Requirement:
Write out the data exactly as given, dropping every picture.

Collected material:
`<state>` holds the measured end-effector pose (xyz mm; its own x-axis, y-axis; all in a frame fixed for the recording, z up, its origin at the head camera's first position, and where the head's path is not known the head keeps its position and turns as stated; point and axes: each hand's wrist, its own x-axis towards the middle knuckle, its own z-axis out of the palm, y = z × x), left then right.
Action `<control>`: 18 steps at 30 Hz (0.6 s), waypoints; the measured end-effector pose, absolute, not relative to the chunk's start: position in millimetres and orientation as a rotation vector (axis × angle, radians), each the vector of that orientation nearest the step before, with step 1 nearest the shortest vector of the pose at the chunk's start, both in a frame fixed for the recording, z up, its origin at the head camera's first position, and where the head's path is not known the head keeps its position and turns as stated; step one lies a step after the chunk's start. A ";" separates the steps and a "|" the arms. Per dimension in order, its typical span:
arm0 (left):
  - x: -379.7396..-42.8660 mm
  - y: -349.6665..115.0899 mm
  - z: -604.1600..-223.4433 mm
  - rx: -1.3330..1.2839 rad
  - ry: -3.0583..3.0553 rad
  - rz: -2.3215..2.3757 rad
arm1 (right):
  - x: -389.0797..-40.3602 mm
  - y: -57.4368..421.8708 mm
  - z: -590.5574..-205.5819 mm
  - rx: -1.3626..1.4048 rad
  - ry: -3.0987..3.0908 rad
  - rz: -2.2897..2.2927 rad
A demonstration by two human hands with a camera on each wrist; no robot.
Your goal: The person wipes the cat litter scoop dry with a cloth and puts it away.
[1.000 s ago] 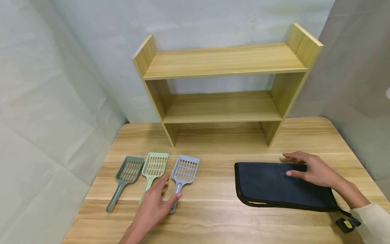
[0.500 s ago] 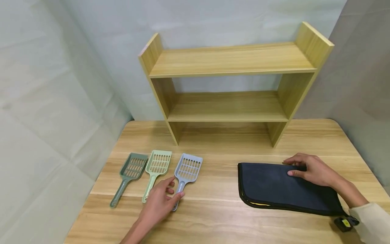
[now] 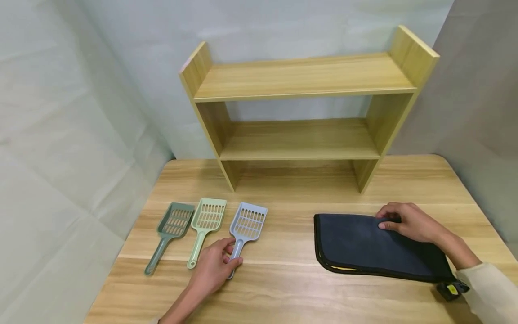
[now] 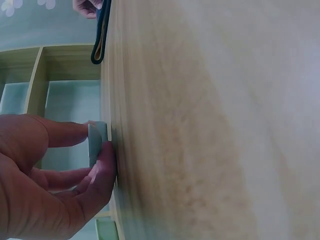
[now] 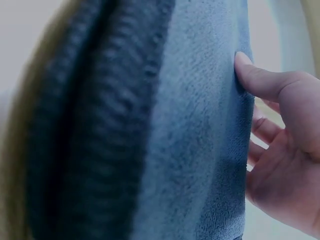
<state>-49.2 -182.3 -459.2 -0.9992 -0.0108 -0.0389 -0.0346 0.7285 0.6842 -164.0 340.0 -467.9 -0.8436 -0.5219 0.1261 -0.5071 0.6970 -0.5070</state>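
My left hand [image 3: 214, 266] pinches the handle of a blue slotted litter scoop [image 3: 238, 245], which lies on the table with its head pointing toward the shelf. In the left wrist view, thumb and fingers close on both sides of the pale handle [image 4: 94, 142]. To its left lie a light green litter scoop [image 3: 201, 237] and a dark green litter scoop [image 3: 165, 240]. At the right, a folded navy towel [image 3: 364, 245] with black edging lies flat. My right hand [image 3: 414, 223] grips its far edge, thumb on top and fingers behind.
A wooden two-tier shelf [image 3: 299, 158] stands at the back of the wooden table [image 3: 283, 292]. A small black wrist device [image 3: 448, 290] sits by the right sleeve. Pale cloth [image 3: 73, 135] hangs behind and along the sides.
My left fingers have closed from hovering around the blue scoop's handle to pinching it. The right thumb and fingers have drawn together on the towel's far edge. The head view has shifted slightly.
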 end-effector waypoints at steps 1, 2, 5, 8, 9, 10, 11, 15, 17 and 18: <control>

Task answer:
`<state>` holds the measured end-effector pose (xyz mm; its own x-axis, y-axis; all in a frame fixed for the recording, z up, its origin at the head camera's first position, and where the head's path is not known the head keeps its position and turns as stated; point and axes: each hand's wrist, its own x-axis towards the middle knuckle, its own z-axis out of the palm, y = z × x), left then right.
Action `<control>`: 18 steps at 30 Hz (0.6 s), waypoints; the measured end-effector pose, absolute, not relative to the chunk's start: position in millimetres and orientation as a rotation vector (axis × angle, radians), each the vector of that orientation nearest the step before, with step 1 nearest the shortest vector of the pose at the chunk's start, both in a frame fixed for the recording, z up, its origin at the head camera's first position, and where the head's path is not known the head keeps its position and turns as stated; step one lies a step after the chunk's start. A ";" separates the steps and a "|" the arms. Per dimension in order, its typical span:
arm0 (left):
  - x: -379.7396..-42.8660 mm
  - y: -349.6665..115.0899 mm
  - z: -604.1600..-223.4433 mm
  - rx: -1.3330..1.2839 rad
  - ry: -3.0583..3.0553 rad
  - rz: -2.3215..2.3757 rad
arm1 (right):
  - x: -389.0797..-40.3602 mm
  - y: -57.4368..421.8708 mm
  - z: -590.5574..-205.5819 mm
  - rx: -1.3626..1.4048 rad
  - ry: -3.0987..3.0908 rad
  - rz: -2.2897..2.2927 rad
A demonstration by two human hands with a camera on each wrist; no robot.
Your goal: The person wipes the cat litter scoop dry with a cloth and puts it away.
[1.000 s ago] 
[0.500 s ago] 
[now] 
[now] 
[now] 
<state>-49.2 -182.3 -459.2 -0.9992 -0.0108 -0.0389 -0.0346 0.7285 0.6842 -164.0 340.0 -467.9 -0.8436 -0.5219 0.1261 -0.5071 0.6970 -0.5070</state>
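My left hand [image 3: 214, 266] pinches the handle of a blue slotted litter scoop [image 3: 238, 245], which lies on the table with its head pointing toward the shelf. In the left wrist view, thumb and fingers close on both sides of the pale handle [image 4: 94, 142]. To its left lie a light green litter scoop [image 3: 201, 237] and a dark green litter scoop [image 3: 165, 240]. At the right, a folded navy towel [image 3: 364, 245] with black edging lies flat. My right hand [image 3: 414, 223] grips its far edge, thumb on top and fingers behind.
A wooden two-tier shelf [image 3: 299, 158] stands at the back of the wooden table [image 3: 283, 292]. A small black wrist device [image 3: 448, 290] sits by the right sleeve. Pale cloth [image 3: 73, 135] hangs behind and along the sides.
My left fingers have closed from hovering around the blue scoop's handle to pinching it. The right thumb and fingers have drawn together on the towel's far edge. The head view has shifted slightly.
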 end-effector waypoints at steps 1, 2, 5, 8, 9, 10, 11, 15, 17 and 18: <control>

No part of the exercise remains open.